What you will do: Your copy should match the listing below exactly, except that it holds no images.

Data section:
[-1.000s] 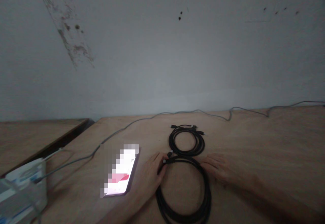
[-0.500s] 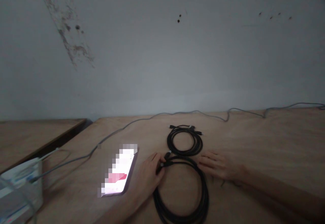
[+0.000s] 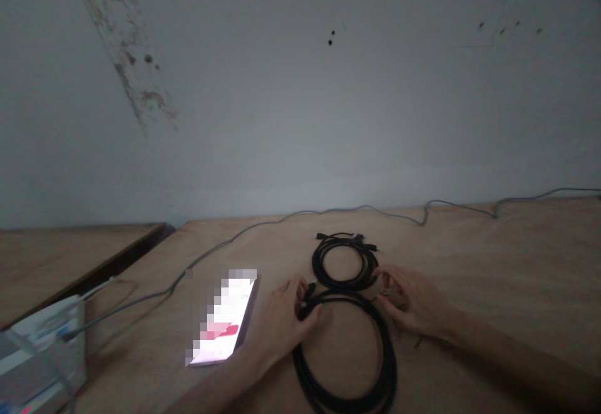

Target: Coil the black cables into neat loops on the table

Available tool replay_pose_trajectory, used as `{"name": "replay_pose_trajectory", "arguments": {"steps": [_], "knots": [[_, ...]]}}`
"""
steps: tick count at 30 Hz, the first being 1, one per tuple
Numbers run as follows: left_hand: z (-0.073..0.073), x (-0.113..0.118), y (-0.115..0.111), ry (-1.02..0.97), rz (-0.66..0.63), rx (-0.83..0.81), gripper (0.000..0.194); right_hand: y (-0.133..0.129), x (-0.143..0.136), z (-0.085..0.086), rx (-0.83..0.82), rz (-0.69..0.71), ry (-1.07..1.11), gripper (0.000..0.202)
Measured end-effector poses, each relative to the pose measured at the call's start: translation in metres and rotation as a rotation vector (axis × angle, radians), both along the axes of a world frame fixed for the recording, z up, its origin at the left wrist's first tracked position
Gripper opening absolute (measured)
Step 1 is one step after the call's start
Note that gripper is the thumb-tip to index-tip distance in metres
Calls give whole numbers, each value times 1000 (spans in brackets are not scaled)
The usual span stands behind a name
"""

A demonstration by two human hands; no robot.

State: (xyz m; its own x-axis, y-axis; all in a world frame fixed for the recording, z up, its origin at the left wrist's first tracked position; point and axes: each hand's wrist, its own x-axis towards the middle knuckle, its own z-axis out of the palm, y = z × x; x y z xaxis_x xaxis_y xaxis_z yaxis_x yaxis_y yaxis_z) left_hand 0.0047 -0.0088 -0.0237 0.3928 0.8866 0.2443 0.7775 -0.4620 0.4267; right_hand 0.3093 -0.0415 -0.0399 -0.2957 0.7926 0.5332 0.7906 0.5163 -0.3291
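Two black coiled cables lie on the wooden table. The smaller coil [image 3: 320,271] is farther back, its connectors at its top. The larger coil [image 3: 390,364] sits nearer me, touching or close to the first. My left hand [image 3: 286,317] is at the larger coil's upper left, fingers and thumb around the cable beside its connector ends. Over on the right, my right hand [image 3: 413,301] hovers by the place where the coils meet, thumb and fingers apart. A thin dark strand shows near its fingertips; whether it touches them is unclear.
A lit phone [image 3: 225,320], partly pixelated, lies left of my left hand. A white box [image 3: 70,364] stands at the lower left. A grey cord [image 3: 206,250] runs along the table's back by the wall [image 3: 263,119]. A dark gap [image 3: 113,257] separates two tabletops.
My right hand has lifted from lying flat, and its thumb and fingers have spread apart. My left thumb has moved right across the cable. The view has shifted slightly.
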Motion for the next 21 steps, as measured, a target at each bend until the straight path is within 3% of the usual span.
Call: {"name": "replay_pose_trajectory", "arguments": {"steps": [2,5,8,16,21], "knots": [[0,2,5,26,-4,10,32,-4,-7,5,-132,-104,52,31],[0,4,8,73,-16,23,31,-4,-14,4,-311,-217,95,55],[4,7,7,92,-40,28,25,-2,-18,0,-408,-249,177,61],[5,11,2,49,-40,-14,23,2,-18,16,-470,19,304,41],[-1,10,3,12,-56,14,22,3,-12,10,-531,175,365,26]]}}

Completed task:
[-1.000s] 
[-0.500s] 
[+0.000s] 

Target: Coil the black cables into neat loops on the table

Available tool replay_pose_trajectory, used as `{"name": "replay_pose_trajectory", "arguments": {"steps": [_], "knots": [[_, ...]]}}`
"""
steps: tick count at 30 Hz, the first being 1, one per tuple
Numbers run as follows: left_hand: z (-0.073..0.073), x (-0.113..0.118), y (-0.115..0.111), ry (-1.02..0.97), rz (-0.66..0.63), rx (-0.83..0.81), gripper (0.000..0.194); right_hand: y (-0.133..0.129), x (-0.143..0.136), z (-0.085..0.086), rx (-0.83..0.82), rz (-0.69..0.71), ry (-1.07..1.11), gripper (0.000..0.202)
Measured end-effector poses, each relative to the pose measured at the call's start: translation in metres and rotation as a rotation vector (axis × angle, radians), both along the axes of a world frame fixed for the recording, z up, its origin at the left wrist's first tracked position
Gripper opening absolute (measured)
Step 1 is one step after the call's start
Note that gripper is the thumb-tip to index-tip distance in metres
Calls give whole numbers, each value times 1000 (spans in brackets are not scaled)
The usual span stands behind a name
"""

A demonstration by two human hands; no robot.

State: (xyz m; its own x-axis, y-axis; all in a world frame fixed for the recording, z up, its origin at the left wrist's first tracked position; point and axes: each hand's wrist, its own x-axis towards the middle knuckle, its own z-axis out of the palm, y = z × x; x y z xaxis_x xaxis_y xaxis_z yaxis_x yaxis_y yaxis_z) left_hand 0.0047 -0.0088 -0.0237 0.3928 0.8866 0.2443 0.7775 -0.4620 0.4267; right_hand 0.3093 -0.0415 -0.0399 -0.2957 0.7926 0.5332 0.7906 0.5163 -0.3291
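Two black coiled cables lie on the wooden table. The smaller coil [image 3: 320,271] is farther back, its connectors at its top. The larger coil [image 3: 390,364] sits nearer me, touching or close to the first. My left hand [image 3: 286,317] is at the larger coil's upper left, fingers and thumb around the cable beside its connector ends. Over on the right, my right hand [image 3: 413,301] hovers by the place where the coils meet, thumb and fingers apart. A thin dark strand shows near its fingertips; whether it touches them is unclear.
A lit phone [image 3: 225,320], partly pixelated, lies left of my left hand. A white box [image 3: 70,364] stands at the lower left. A grey cord [image 3: 206,250] runs along the table's back by the wall [image 3: 263,119]. A dark gap [image 3: 113,257] separates two tabletops.
My right hand has lifted from lying flat, and its thumb and fingers have spread apart. My left thumb has moved right across the cable. The view has shifted slightly.
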Motion for the next 21 steps, as measured, a target at each bend until the straight path is within 3% of the usual span.
Call: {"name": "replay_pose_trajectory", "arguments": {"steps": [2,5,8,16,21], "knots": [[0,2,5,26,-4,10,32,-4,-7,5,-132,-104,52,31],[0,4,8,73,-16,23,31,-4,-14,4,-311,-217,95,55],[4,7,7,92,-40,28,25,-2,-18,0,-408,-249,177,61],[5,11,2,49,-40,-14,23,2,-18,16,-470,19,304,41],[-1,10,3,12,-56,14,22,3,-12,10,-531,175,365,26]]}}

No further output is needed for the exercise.